Write out each line from the data below that includes the word "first".

Content starts

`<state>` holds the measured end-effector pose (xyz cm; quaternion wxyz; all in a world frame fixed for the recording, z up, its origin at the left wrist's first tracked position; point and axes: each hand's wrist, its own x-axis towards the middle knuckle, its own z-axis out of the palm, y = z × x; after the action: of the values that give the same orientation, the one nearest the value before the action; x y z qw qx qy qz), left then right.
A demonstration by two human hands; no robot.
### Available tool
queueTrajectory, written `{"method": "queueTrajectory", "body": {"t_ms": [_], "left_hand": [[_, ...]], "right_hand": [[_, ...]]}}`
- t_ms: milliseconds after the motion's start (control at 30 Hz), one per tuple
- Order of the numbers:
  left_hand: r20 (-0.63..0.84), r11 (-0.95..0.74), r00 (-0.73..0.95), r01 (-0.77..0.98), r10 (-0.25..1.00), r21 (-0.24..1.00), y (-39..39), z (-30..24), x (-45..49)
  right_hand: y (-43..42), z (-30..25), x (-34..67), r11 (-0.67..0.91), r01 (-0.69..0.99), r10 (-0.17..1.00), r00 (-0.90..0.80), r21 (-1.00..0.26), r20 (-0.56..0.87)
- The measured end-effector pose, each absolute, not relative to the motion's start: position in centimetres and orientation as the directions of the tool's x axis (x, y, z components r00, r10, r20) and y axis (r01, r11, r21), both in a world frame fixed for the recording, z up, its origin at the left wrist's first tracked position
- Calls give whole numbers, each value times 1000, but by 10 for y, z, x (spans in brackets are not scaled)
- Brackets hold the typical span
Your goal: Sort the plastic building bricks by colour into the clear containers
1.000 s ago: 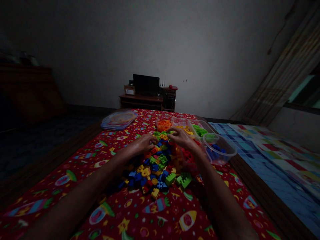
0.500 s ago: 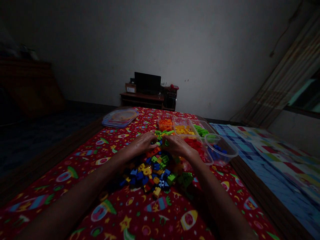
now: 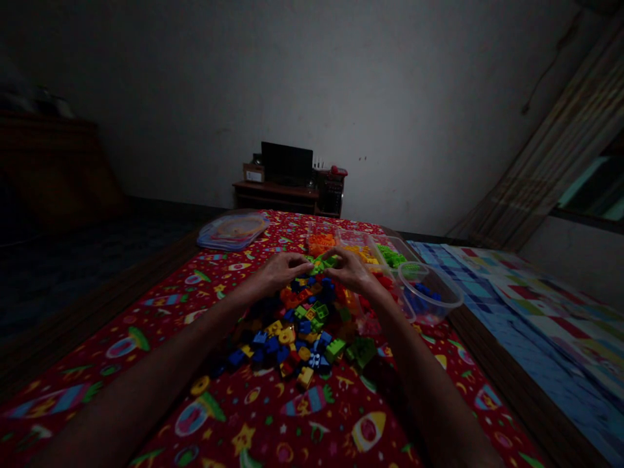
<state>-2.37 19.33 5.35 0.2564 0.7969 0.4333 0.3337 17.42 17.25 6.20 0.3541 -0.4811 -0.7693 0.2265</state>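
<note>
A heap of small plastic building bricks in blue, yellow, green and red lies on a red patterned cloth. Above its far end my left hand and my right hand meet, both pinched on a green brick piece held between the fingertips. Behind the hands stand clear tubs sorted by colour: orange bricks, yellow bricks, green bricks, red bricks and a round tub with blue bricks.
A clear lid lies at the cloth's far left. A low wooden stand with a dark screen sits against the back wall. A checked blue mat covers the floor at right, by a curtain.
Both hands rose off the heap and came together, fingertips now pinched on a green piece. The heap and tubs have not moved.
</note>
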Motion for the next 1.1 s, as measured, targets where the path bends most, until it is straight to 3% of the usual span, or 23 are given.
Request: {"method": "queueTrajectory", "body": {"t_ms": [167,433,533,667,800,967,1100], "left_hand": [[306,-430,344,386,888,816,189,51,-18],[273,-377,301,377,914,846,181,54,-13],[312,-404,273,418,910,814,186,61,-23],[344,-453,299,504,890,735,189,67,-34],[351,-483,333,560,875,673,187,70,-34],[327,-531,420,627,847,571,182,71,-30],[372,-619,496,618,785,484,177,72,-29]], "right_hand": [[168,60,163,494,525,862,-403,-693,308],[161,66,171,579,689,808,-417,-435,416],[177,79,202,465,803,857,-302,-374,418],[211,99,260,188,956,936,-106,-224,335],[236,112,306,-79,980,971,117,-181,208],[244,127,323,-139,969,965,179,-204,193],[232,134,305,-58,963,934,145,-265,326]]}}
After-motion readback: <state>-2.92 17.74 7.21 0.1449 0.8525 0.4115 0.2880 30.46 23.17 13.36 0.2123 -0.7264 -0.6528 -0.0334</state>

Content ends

SOLUTION FOR THIS TASK:
`<state>` holds the measured end-effector pose (xyz cm; quaternion wxyz; all in a world frame fixed for the recording, z up, its origin at the left wrist's first tracked position; point and axes: each hand's wrist, its own x-axis towards the middle knuckle, its own z-axis out of the palm, y = z × x; after the action: of the values that give the same orientation, the one nearest the value before the action; x y z qw qx qy qz), left then right.
- The measured end-effector pose, each absolute, not relative to the motion's start: position in centimetres and orientation as the directions of the tool's x axis (x, y, z components r00, r10, r20) and y axis (r01, r11, r21), both in a world frame fixed for the recording, z up, its origin at the left wrist's first tracked position

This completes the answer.